Packet Mode

Connecting to AX.25 KISS TNC modems.

RadioMail can pair with KISS TNC modems to connect to stations via the AX.25 packet protocol.

AX.25 is a protocol used for sending data over amateur radio networks. It is based on the original X.25 protocol, but has been adapted for use in amateur radio. The protocol is designed to provide a reliable means of transmitting data over unreliable radio connections, and includes features such as error detection and retransmission of lost or corrupted data.

KISS TNC modems handle the low level HDLC protocol and signal modulation for transmission over the air.

RadioMail supports zero configuration TNC device discovery as described in those specifications:

Mobilinkd TNC3/4

Mobilinkd is a portable, battery powered TNC with built-in Bluetooth LE support. To setup a Mobilinkd device, follow these steps:

  1. Turn on Mobilinkd.
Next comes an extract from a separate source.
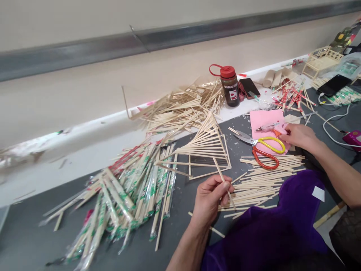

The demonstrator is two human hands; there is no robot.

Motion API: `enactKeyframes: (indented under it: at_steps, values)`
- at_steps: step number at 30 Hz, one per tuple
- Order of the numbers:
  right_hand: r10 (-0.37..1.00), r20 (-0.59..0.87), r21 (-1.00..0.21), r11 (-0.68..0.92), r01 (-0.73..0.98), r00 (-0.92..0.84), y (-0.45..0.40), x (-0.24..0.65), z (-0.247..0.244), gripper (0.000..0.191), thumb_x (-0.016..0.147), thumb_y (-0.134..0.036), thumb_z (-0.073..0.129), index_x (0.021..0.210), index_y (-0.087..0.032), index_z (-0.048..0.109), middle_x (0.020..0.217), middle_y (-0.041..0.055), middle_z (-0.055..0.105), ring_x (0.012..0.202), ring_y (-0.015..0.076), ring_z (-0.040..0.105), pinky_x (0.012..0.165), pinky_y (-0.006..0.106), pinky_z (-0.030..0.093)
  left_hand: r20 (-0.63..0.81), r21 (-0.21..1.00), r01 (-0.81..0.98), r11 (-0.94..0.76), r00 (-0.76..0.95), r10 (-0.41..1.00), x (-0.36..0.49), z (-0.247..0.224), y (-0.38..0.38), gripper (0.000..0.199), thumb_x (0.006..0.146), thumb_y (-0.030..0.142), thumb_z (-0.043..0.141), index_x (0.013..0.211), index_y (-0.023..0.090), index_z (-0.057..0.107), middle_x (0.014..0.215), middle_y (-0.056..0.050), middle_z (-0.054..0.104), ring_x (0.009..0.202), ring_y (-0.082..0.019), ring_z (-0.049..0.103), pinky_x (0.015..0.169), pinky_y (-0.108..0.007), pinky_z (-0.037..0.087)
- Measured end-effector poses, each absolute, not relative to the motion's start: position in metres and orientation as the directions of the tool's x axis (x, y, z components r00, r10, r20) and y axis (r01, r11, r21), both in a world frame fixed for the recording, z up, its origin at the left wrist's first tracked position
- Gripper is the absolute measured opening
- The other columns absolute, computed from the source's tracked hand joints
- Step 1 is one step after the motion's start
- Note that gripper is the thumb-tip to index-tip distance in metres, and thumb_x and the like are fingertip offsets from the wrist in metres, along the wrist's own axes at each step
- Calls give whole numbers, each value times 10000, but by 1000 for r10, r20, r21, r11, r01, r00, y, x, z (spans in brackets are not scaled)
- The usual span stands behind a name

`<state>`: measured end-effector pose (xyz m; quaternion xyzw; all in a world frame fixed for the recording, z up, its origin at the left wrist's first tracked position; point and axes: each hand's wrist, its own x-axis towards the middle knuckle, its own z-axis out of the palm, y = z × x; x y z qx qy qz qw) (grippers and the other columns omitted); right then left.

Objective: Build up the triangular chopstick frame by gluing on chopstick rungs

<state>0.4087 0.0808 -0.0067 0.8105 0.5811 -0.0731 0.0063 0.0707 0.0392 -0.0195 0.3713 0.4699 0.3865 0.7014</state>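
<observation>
My left hand [211,195] pinches a thin wooden stick [218,169], held at a slant above the table. Beyond it stands a frame of glued sticks [207,145], its upper sticks fanned in a twist. My right hand [301,136] is at the edge of a pink sheet [266,116], its fingers closed around or against a small orange piece [276,133]. What that piece belongs to is unclear. A clear tube with a metal tip [266,127] lies on the sheet. Scissors with yellow and red handles [255,142] lie partly over it. Loose sticks [259,184] are spread between my hands.
Wrapped chopsticks [135,188] cover the left of the table. A heap of bare sticks [186,103] lies by the wall, next to a red-lidded bottle [231,88] and a phone [249,87]. Another phone [334,85], a white cable [328,120] and a small stick-built model [321,62] are at right.
</observation>
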Motion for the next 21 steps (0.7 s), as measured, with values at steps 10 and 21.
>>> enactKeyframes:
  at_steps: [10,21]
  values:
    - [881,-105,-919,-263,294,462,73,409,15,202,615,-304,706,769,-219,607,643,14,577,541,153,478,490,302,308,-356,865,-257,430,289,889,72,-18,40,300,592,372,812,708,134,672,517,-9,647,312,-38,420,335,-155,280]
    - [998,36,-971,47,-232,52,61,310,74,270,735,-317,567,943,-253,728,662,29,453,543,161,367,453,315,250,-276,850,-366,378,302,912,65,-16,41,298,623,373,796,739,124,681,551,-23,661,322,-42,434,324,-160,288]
Make sure no other application is paired with the device.
  2. In RadioMail, tap Settings -> KISS TNC Modem
  3. Tap Default TNC
  4. RadioMail will search for nearby devices. When your device appear, tap on its name, for example "TNC3 Mobilinkd"
  5. Tap Done
When connecting to packet stations, the default TNC device will be used.

If the device does not show up, make sure that Bluetooth is turned on and that RadioMail has been granted access to Bluetooth. Go to iPhone Settings -> RadioMail and verify that Bluetooth access is turned on.
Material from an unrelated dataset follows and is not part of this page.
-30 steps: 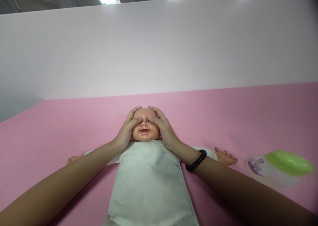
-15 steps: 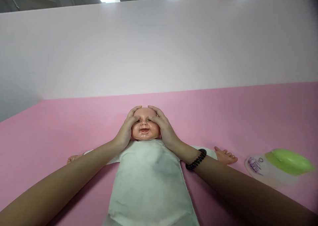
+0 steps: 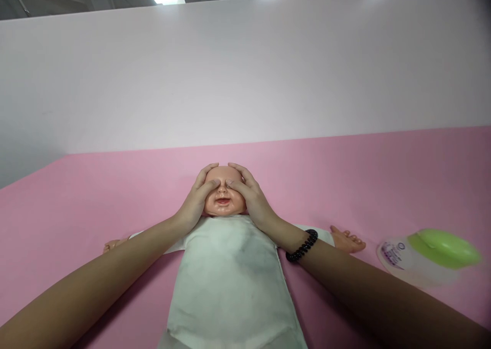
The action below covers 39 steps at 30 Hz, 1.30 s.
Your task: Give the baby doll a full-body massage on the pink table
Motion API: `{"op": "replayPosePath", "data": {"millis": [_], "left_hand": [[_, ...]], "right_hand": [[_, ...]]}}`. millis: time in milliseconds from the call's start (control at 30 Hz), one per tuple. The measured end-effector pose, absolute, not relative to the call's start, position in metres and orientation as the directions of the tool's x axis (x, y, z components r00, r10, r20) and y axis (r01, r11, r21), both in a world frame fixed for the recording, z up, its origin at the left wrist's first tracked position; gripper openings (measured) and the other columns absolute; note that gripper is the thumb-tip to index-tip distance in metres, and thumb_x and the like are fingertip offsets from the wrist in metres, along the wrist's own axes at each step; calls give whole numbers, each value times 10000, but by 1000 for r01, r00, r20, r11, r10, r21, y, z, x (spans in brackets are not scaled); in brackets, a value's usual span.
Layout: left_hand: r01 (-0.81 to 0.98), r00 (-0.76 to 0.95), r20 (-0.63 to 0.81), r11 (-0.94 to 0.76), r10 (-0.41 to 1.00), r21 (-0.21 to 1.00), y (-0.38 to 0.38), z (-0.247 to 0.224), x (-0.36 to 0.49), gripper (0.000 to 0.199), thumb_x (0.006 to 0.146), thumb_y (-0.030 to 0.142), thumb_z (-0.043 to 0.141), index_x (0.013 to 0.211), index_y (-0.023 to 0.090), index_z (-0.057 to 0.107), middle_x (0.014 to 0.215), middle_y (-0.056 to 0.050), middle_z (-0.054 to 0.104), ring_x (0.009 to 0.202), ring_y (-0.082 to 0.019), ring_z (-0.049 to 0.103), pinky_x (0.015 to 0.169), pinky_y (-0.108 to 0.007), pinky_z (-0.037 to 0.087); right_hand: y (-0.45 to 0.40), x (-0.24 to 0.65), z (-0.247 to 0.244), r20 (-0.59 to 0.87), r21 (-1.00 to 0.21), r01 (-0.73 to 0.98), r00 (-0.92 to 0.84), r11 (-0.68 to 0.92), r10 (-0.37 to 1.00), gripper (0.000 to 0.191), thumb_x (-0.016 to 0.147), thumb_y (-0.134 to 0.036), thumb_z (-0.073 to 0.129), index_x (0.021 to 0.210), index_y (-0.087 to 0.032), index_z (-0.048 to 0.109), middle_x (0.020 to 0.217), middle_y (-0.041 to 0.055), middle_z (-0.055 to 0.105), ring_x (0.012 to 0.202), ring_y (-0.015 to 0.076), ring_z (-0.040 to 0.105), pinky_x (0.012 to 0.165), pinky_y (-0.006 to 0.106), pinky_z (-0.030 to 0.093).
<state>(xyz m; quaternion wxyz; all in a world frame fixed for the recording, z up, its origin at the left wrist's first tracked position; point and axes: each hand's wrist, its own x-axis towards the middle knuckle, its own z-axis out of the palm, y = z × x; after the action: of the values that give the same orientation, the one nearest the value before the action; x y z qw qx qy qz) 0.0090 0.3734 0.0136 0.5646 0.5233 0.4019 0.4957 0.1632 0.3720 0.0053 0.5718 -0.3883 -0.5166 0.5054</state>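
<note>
A baby doll with a white cloth body lies on its back, its arms spread to both sides. My left hand cups the left side of the doll's head, with the thumb across the eye and the fingertips near the top. On the other side my right hand holds the head in the same way. Both thumbs cover the doll's eyes, and their tips lie close together beside the nose bridge. The mouth and forehead show between my hands.
The doll lies on a pink surface in front of a white wall. A clear bottle with a green cap lies at the right, beyond the doll's hand. A black coiled band circles my right wrist.
Both thumbs have slid inward over the doll's eyes toward the nose bridge, hiding eyes that were partly visible. The fingers stay around the head.
</note>
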Motion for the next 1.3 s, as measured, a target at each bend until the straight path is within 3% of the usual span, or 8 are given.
{"op": "replayPosePath", "data": {"millis": [233, 700, 967, 1300], "left_hand": [[-169, 169, 97, -68, 981, 983, 376, 10, 9, 444, 949, 345, 517, 1392, 314, 537, 1382, -20, 579, 1265, -239, 571, 1025, -337, 488], [-139, 217, 77, -47, 973, 989, 374, 12, 7, 584, 912, 435, 704, 1446, 344, 487, 1388, -45, 592, 1249, -279, 618, 1022, -393, 519], [-152, 180, 53, -26, 982, 988, 373, 15, 10, 522, 930, 386, 584, 1439, 312, 489, 1337, -48, 616, 1211, -262, 621, 1013, -380, 515], [-167, 186, 81, -50, 979, 985, 373, 13, 9, 510, 919, 370, 591, 1418, 309, 510, 1347, -35, 597, 1229, -249, 607, 1021, -360, 505]], "right_hand": [[376, 163, 4, 200, -965, -181, -39, 190, 979, 506, 805, -356, 582, 1297, -244, 612, 1394, 44, 609, 1322, 267, 547, 1134, 397, 462], [371, 164, 6, 193, -967, -181, -71, 178, 979, 596, 809, -457, 711, 1358, -267, 574, 1459, 49, 562, 1320, 260, 553, 1113, 407, 481], [375, 163, 5, 203, -969, -157, -56, 193, 978, 528, 824, -382, 576, 1331, -234, 579, 1446, 55, 566, 1349, 261, 521, 1166, 410, 431], [374, 164, 2, 211, -965, -175, -63, 197, 975, 534, 829, -415, 626, 1339, -262, 586, 1461, 35, 559, 1350, 255, 523, 1168, 411, 431]]}}
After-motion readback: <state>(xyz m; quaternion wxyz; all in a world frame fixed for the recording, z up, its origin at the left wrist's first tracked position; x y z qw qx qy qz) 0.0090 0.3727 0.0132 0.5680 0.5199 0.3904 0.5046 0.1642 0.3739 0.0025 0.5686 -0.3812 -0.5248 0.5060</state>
Depending on your radio setup, some parameters such as Tx delay can be adjusted.

Dire Wolf software modem

Dire Wolf is a software application that can be used as a virtual TNC for applications such as RadioMail. To setup Dire Wolf, follow these steps:

  1. Make sure your version of Dire Wolf includes this DNS-SD enhancement .
  2. Start Dire Wolf
  3. In RadioMail, tap Settings -> KISS TNC Modem
  4. Tap Default TNC
  5. RadioMail will search for nearby devices. When your device appear, tap on its name, for example "Dire Wolf TNC"
  6. Tap Done
When connecting to packet stations, the default TNC device will be used.

If the device does not show up, make sure that the iPhone WiFi is, is on the same network and that RadioMail has been granted access to local network. Go to iPhone Settings -> RadioMail and verify that Local Network access is turned on.

Depending on your radio setup, some parameters such as Tx delay can be adjusted.

Legacy TCP/IP TNC

If you have an existing TCP/IP TNC, you have a couple of options.

Option 1: Announce legacy TNC on DNS-SD

You can announce the configuration of your TNC via DNS-SD so that RadioMail can discover it and auto configure its settings. You will need to run the following command on the computer that the TNC is connected to. This has the advantage that if the IP address of the computer changes, it will automatically be published in the local DNS and picked up by RadioMail.

For example, in Linux:

avahi-publish -s "My TNC" _kiss-tnc._tcp 8001 "pn=144.800 1200"

or on a Mac:

dns-sd -R "KISS TNC on the attic" _kiss-tnc._tcp local 8001 "pn=Port 1,Port 2"
Option 2: Specify host and port in RadioMail

Alternatively, you can specify the host name or IP address and port of the computer running the TNC directly in RadioMail. Go to Settings -> KISS TNC Modem -> Default TNC -> Manually configure host and port. Enter the values and tap Done.

Note that if your computer IP address change, you will need to update it in RadioMail.

Configuring Digipeaters

Digipeaters are special stations that receive and sequentially re-broadcast digital data on the same frequency, extending the range of communications. You can now specify up to two digipeaters to use when connecting to a station in packet or VARA FM mode.

For each mode, you can specify and quickly toggle on or off each digipeater in the Settings interface.

When digipeating is in use, the via path is displayed in the connection dialog, and the DIGI indicator is present.

Note that packet and VARA FM digipeaters are not interchangeable since they need specific knowledge of the protocol to listen to and retransmit the data.

Configuring Connection Script

RadioMail can automatically run a script when connecting to a packet station. This can be useful to instruct a node to set up a connection path to another station.

To use a script, add a new station in the directory. The station callsign and frequency will be used to connect to the first node where the script is executed. Then toggle on script support and enter the script in the text field.

The script follows a very simple syntax. The connection command is prefixed with 'c', 'conn' or 'connect' followed by the port and station callsign. For example:

c radio WH6AZ-11

Any other line in the script is interpreted as needing to wait for a response. For example, to wait for a prompt before sending a command:

Welcome, new user
c radio WH6AZ-11

Scripts commands and responses evaluation are case insensitive. By default, RadioMail will timeout after 60 seconds if no response is received following a connection request.

Packet stations with script can have a custom name that will be displayed instead of the station callsign. This is useful to distinguish between multiple station entries with the same callsign but different scripts.